4.5 Limitations and proposed avenues for future research
While this study offers substantial insights into the mechanisms by which green supply chain management influences firm performance, its scope is confined to firms within Ghana, a developing economy in sub-Saharan Africa. Future research should examine data from multiple developing countries to facilitate more comprehensive comparative analysis. This would enhance the generalisability of the findings regarding the impact of GTIs and institutional pressure on the relationship between green supply chain management and firm performance, particularly in the context of developing economies. In addition, this study uses a quantitative methodology that does not elucidate the nuanced role of institutional pressure and GTIs in the nexus between green supply chain management and firm performance.
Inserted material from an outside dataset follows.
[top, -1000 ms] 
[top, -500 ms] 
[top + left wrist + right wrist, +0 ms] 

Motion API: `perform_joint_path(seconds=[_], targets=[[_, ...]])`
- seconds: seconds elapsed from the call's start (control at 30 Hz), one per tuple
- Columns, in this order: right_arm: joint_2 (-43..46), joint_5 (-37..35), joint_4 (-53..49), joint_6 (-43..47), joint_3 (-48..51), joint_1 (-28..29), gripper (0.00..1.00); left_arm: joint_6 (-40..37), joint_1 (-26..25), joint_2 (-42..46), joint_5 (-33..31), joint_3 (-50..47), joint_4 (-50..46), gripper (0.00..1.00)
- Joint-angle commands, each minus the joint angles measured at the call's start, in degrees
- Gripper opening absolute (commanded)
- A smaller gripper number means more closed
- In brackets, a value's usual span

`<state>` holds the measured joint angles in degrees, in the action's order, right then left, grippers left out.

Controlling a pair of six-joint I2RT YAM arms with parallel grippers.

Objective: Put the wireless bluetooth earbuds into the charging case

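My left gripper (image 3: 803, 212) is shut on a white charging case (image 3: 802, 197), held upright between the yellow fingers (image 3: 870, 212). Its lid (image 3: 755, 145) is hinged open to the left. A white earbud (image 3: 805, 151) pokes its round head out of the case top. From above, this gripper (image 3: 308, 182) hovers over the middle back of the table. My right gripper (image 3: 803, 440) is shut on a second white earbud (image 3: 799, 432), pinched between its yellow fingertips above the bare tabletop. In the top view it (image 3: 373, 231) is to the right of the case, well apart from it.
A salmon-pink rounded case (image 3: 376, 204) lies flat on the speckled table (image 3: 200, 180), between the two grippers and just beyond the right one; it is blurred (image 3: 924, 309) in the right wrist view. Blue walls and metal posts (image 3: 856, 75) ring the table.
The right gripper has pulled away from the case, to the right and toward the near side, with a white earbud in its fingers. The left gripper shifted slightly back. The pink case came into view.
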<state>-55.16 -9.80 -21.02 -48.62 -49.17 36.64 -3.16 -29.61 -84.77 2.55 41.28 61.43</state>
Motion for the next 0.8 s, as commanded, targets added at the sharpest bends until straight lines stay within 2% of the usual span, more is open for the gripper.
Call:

Future research could consider a mixed-methods approach to further explore how institutional pressure and GTIs influence the study’s model. The study’s limitations include those inherent to cross-sectional surveys, reliance on single respondents and a single-country context. A cross-sectional design may constrain the ability to infer causal relationships, as the empirical data reflect conditions at a specific point in time. Consequently, it is suggested that future studies adopt a longitudinal data collection approach that captures information over time and facilitates trend analysis to assess the consistency of the findings. The use of a single respondent per organisation for both independent and dependent variables introduces the potential for common method variance. Although this potential weakness was addressed both precautionarily and statistically, it is recommended that future studies use alternative data collection techniques, such as phased data collection, using different respondents for predictor and outcome variables, as well as observation and simulation methods. Finally, future research should conceptualise institutional pressure as a multidimensional construct to elucidate how its components (coercive, mimetic and normative) individually and collectively affect the study’s model. Nevertheless, these limitations did not invalidate the findings of this study.